*YOUR GOAL*
Determine how many lines in the listing contain the string "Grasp"; respond with the number alone.

MATERIAL FOR THIS EXERCISE below:

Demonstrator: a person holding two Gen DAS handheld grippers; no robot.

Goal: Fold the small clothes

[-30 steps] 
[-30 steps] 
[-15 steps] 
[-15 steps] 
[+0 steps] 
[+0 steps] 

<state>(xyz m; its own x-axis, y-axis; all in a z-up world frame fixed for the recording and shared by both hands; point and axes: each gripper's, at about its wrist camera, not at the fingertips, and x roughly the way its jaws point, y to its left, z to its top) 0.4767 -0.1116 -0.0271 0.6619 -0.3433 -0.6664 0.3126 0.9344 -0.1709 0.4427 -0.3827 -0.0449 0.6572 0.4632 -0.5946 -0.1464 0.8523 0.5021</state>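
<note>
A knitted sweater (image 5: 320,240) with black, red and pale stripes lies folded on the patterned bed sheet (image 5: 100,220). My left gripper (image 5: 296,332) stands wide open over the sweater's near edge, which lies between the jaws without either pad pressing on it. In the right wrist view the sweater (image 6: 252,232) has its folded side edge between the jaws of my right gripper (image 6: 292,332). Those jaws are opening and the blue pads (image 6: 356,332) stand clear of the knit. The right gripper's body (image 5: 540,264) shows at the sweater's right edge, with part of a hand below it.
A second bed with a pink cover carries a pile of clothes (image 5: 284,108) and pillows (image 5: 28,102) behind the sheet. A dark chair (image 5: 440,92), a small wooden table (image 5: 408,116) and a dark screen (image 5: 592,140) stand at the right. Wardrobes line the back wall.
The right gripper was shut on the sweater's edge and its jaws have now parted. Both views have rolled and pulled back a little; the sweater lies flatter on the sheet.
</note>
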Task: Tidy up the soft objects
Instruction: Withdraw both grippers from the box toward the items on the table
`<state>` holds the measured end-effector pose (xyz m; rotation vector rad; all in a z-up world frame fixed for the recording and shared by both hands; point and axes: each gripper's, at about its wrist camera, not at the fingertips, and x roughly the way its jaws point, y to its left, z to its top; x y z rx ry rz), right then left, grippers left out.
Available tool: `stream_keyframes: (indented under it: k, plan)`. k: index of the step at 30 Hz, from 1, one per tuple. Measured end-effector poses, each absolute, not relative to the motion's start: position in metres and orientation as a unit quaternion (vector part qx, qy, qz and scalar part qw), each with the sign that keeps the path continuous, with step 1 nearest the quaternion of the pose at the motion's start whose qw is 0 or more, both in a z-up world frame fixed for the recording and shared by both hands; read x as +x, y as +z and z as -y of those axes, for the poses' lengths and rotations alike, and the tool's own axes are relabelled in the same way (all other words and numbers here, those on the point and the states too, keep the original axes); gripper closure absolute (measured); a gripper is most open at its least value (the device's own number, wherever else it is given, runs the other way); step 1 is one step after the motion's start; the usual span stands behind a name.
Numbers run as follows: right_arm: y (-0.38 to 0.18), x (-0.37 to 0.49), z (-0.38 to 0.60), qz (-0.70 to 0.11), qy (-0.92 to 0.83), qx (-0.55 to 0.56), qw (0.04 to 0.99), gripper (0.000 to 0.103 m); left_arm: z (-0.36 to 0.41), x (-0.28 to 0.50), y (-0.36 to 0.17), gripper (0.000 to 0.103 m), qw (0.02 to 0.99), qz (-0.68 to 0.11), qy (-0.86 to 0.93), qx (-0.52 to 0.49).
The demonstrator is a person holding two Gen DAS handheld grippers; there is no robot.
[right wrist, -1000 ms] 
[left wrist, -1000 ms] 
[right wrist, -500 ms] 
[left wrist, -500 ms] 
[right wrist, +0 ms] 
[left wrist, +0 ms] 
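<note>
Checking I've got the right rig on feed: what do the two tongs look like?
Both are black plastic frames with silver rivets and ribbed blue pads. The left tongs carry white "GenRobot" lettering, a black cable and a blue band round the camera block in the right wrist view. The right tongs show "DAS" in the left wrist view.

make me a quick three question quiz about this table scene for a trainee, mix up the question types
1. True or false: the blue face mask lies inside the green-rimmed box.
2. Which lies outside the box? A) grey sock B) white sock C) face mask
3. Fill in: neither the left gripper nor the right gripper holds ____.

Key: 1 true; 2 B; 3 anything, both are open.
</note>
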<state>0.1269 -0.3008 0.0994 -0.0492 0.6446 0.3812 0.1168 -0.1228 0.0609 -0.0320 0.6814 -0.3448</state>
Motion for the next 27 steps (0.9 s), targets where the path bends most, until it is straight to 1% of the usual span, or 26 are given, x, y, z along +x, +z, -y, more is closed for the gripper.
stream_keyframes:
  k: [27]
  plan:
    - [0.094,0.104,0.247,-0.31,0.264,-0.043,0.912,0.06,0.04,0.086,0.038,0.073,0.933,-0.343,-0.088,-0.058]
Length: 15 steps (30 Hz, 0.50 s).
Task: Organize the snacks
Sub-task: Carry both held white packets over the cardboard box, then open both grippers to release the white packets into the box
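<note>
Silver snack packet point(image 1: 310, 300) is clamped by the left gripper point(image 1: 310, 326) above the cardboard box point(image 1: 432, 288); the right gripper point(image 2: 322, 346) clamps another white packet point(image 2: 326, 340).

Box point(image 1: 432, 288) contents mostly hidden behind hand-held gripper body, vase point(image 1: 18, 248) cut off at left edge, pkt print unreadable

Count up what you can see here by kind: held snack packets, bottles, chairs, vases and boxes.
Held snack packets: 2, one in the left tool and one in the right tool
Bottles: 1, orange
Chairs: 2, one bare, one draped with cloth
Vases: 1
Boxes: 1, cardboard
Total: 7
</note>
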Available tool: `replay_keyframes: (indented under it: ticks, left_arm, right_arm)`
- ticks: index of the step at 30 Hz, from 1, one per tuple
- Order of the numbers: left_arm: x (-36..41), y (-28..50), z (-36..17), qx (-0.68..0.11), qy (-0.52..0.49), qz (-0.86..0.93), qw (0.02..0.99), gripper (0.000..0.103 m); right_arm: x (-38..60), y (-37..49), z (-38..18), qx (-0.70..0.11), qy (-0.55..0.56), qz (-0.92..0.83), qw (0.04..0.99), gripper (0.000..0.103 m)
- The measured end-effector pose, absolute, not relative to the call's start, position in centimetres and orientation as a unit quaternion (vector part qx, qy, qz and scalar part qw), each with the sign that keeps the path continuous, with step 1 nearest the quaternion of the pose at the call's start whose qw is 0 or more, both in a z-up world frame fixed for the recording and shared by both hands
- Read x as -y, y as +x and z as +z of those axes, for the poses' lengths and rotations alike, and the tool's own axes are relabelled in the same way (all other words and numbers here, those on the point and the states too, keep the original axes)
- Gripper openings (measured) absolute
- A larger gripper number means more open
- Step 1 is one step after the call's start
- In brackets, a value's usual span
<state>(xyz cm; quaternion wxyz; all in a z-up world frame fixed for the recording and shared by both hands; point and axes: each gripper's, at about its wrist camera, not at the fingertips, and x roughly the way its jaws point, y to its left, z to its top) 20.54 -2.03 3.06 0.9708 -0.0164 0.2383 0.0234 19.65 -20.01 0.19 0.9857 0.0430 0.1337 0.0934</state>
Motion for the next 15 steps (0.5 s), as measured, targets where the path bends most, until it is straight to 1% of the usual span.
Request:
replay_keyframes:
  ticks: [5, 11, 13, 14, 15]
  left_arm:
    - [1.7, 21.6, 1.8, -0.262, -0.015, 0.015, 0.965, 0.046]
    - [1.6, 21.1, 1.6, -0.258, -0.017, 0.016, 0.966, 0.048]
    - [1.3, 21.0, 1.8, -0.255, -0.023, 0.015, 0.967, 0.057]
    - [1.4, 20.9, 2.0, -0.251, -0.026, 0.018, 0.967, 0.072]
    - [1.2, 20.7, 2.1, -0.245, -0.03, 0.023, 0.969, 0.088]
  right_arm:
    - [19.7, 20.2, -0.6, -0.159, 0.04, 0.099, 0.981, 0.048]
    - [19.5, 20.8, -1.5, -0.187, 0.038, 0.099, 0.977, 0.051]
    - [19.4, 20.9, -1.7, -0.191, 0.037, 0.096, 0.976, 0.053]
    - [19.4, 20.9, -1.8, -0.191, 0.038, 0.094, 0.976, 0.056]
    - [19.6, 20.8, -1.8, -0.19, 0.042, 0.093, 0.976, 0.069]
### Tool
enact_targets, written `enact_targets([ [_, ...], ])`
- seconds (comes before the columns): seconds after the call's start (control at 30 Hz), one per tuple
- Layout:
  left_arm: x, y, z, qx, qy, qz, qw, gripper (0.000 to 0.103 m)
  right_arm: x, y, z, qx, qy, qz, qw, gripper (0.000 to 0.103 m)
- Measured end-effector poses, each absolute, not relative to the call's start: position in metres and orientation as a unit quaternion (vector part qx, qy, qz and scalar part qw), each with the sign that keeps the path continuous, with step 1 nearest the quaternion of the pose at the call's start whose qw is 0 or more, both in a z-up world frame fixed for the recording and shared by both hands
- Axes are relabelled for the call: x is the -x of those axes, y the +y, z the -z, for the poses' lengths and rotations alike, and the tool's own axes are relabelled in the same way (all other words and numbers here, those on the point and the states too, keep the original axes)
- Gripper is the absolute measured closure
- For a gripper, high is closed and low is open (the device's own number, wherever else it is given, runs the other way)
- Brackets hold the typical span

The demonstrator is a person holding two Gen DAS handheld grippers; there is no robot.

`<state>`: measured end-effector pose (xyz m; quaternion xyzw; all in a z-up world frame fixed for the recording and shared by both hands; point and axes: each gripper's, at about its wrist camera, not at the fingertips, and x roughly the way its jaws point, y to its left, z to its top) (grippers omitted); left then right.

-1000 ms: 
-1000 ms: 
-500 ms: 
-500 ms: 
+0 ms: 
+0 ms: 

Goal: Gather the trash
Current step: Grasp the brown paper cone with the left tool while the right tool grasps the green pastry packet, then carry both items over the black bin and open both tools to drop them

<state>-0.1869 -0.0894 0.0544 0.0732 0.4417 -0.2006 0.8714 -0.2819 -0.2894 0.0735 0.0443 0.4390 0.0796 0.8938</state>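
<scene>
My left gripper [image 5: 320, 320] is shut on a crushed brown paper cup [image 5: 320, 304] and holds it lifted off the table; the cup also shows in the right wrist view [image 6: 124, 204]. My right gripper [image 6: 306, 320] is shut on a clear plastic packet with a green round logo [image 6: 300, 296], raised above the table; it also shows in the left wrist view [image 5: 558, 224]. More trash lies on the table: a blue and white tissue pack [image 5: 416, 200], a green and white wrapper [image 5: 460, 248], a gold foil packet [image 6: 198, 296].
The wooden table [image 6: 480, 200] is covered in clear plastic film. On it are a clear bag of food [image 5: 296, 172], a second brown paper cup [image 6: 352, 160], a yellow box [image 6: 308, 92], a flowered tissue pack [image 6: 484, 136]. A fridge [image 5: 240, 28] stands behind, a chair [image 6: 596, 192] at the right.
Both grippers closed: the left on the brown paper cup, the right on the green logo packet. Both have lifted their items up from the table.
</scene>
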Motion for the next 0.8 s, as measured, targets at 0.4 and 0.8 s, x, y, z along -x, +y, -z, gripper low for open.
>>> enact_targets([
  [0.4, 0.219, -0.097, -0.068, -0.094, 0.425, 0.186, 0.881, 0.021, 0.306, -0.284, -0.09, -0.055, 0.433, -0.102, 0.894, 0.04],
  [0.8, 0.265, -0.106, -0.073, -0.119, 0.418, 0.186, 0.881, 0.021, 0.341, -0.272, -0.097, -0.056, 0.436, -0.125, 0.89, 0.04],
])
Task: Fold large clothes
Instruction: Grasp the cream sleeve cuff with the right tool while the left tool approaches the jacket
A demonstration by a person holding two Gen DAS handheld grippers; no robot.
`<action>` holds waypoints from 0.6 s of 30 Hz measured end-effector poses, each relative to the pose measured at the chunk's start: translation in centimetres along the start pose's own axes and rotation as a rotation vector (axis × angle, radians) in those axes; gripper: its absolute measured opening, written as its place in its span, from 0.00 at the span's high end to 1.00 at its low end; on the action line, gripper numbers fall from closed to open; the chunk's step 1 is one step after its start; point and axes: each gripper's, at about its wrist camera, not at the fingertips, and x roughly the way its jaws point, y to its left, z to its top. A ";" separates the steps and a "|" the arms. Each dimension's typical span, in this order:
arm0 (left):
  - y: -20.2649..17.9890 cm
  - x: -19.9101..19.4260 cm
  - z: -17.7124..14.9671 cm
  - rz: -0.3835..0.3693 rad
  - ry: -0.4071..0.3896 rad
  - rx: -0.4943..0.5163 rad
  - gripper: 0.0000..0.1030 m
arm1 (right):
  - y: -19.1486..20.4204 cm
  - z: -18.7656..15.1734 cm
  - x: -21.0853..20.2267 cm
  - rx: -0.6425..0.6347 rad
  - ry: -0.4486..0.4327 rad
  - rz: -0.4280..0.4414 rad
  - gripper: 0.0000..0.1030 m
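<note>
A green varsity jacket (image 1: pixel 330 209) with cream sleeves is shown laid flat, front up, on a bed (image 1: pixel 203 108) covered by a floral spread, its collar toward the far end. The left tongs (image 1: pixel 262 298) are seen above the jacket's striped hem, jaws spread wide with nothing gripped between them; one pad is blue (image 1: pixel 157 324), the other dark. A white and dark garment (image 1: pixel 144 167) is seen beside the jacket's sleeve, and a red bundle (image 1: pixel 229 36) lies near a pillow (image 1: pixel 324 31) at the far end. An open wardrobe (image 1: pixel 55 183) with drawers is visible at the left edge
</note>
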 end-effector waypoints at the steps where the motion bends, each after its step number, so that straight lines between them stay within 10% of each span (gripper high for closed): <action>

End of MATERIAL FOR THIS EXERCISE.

*RESPONSE BOX*
2